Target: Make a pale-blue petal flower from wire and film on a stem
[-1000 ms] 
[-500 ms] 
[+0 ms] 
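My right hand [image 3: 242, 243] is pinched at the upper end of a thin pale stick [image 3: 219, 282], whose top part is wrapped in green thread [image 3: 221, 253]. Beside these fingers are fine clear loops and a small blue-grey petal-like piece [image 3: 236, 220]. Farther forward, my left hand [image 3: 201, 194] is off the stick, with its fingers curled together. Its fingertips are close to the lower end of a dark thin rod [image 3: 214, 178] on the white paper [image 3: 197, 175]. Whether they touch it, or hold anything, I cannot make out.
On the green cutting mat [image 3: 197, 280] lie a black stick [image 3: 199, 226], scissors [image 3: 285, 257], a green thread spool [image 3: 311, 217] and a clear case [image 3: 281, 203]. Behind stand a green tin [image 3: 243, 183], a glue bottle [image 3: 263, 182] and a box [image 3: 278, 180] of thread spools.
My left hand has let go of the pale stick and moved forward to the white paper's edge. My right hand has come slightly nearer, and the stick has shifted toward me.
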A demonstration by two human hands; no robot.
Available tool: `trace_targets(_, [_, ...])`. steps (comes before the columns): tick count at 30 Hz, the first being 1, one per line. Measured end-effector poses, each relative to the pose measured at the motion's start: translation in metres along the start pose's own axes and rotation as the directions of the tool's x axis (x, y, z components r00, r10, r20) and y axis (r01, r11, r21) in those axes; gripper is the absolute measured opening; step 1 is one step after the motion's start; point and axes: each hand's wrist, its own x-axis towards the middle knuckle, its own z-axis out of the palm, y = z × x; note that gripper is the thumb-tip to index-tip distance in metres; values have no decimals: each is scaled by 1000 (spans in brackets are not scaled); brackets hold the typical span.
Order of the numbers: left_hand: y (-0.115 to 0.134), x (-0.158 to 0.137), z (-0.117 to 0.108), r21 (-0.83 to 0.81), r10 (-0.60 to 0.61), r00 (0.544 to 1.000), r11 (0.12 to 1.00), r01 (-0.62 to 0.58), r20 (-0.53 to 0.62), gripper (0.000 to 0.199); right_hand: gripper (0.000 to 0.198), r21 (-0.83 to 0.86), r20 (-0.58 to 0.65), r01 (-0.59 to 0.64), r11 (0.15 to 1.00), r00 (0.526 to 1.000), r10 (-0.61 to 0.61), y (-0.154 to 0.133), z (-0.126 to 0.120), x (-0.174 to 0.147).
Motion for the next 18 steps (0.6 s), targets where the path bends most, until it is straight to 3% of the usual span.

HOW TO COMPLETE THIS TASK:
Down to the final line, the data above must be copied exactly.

RESPONSE BELOW:
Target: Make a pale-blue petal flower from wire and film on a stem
[-1000 ms] 
[-500 ms] 
[+0 ms] 
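My right hand [image 3: 242, 243] is pinched at the upper end of a thin pale stick [image 3: 219, 282], whose top part is wrapped in green thread [image 3: 221, 253]. Beside these fingers are fine clear loops and a small blue-grey petal-like piece [image 3: 236, 220]. Farther forward, my left hand [image 3: 201, 194] is off the stick, with its fingers curled together. Its fingertips are close to the lower end of a dark thin rod [image 3: 214, 178] on the white paper [image 3: 197, 175]. Whether they touch it, or hold anything, I cannot make out.
On the green cutting mat [image 3: 197, 280] lie a black stick [image 3: 199, 226], scissors [image 3: 285, 257], a green thread spool [image 3: 311, 217] and a clear case [image 3: 281, 203]. Behind stand a green tin [image 3: 243, 183], a glue bottle [image 3: 263, 182] and a box [image 3: 278, 180] of thread spools.
My left hand has let go of the pale stick and moved forward to the white paper's edge. My right hand has come slightly nearer, and the stick has shifted toward me.
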A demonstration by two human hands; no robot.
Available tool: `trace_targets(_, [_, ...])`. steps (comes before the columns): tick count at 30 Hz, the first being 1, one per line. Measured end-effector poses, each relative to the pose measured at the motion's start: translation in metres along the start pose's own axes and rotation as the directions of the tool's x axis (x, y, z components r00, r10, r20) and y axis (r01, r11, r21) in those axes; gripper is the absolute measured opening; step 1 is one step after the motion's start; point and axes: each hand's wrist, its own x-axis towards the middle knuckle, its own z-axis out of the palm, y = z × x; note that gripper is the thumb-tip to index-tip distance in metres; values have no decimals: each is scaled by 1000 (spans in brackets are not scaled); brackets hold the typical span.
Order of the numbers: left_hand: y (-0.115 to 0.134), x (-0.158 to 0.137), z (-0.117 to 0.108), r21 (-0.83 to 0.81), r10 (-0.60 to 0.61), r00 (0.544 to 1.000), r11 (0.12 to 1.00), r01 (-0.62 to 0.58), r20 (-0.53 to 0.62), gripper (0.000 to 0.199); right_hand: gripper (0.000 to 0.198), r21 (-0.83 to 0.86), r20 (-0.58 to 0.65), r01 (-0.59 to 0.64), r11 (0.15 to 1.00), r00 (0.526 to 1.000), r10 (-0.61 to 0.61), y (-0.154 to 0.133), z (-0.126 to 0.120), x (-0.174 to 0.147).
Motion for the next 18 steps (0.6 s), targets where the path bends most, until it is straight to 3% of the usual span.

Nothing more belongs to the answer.